Each line of the data below from the one holding "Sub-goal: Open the" to the one holding "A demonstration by", inclusive, is to be reproduced exactly; no other line belongs in the answer.

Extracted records
== == ==
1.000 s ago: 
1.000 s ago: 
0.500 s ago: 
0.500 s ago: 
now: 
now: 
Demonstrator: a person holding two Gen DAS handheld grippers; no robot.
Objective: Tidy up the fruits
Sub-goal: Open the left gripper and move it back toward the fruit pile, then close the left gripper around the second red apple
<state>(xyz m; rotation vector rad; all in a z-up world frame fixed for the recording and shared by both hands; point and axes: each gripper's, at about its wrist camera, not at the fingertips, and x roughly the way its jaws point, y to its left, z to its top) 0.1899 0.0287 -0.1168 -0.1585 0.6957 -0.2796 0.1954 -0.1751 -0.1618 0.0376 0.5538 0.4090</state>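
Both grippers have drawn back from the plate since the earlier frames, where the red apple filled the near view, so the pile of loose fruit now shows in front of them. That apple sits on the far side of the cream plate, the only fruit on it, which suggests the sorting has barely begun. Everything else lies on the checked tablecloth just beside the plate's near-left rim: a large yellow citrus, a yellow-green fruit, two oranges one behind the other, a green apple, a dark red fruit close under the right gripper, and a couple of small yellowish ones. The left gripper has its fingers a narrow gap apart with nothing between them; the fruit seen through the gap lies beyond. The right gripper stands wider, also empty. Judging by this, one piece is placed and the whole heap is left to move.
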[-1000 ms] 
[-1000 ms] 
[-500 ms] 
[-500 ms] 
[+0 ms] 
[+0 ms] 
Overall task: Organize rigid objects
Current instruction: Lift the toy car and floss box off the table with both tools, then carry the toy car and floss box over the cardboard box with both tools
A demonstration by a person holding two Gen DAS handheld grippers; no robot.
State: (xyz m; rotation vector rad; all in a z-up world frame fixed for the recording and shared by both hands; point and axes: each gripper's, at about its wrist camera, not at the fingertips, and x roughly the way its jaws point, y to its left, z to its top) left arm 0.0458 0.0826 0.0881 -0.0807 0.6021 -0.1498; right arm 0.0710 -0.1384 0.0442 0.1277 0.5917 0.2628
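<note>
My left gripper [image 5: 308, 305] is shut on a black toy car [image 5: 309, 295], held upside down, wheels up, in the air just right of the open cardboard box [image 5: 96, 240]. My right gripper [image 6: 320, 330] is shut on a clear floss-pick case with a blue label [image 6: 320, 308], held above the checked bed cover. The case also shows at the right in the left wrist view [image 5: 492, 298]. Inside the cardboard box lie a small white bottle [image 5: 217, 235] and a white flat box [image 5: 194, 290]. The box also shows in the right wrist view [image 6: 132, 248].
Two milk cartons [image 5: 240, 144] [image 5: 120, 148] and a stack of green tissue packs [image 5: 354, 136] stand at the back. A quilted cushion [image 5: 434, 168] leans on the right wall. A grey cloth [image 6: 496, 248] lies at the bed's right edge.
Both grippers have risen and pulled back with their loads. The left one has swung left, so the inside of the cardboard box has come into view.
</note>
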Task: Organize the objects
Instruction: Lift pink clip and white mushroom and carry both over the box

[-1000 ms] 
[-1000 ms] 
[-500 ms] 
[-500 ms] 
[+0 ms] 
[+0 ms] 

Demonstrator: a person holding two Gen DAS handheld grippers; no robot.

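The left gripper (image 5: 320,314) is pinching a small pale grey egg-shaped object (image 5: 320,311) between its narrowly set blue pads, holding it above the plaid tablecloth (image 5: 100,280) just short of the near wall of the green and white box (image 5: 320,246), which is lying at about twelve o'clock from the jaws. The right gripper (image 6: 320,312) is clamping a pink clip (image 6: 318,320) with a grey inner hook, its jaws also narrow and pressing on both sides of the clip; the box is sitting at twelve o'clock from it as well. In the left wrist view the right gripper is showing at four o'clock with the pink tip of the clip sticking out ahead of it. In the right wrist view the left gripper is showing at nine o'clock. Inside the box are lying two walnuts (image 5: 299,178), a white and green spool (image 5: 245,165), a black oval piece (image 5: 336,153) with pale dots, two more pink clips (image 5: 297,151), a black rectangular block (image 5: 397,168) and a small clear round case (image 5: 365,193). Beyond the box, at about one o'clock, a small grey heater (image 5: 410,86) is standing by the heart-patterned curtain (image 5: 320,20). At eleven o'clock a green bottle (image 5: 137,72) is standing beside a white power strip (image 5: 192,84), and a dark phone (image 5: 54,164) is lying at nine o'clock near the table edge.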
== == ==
> _Written response_
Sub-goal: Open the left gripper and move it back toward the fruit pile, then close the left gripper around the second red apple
<state>(xyz m; rotation vector rad; all in a z-up world frame fixed for the recording and shared by both hands; point and axes: each gripper's, at about its wrist camera, not at the fingertips, and x roughly the way its jaws point, y to its left, z to its top) 0.1899 0.0287 -0.1168 -0.1585 0.6957 -0.2796 0.1954 -0.1751 -0.1618 0.0376 0.5538 0.4090</state>
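Both grippers have drawn back from the plate since the earlier frames, where the red apple filled the near view, so the pile of loose fruit now shows in front of them. That apple sits on the far side of the cream plate, the only fruit on it, which suggests the sorting has barely begun. Everything else lies on the checked tablecloth just beside the plate's near-left rim: a large yellow citrus, a yellow-green fruit, two oranges one behind the other, a green apple, a dark red fruit close under the right gripper, and a couple of small yellowish ones. The left gripper has its fingers a narrow gap apart with nothing between them; the fruit seen through the gap lies beyond. The right gripper stands wider, also empty. Judging by this, one piece is placed and the whole heap is left to move.
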[-1000 ms] 
[-1000 ms] 
[-500 ms] 
[-500 ms] 
[+0 ms] 
[+0 ms] 
Overall task: Organize rigid objects
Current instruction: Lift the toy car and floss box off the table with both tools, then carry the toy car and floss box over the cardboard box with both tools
A demonstration by a person holding two Gen DAS handheld grippers; no robot.

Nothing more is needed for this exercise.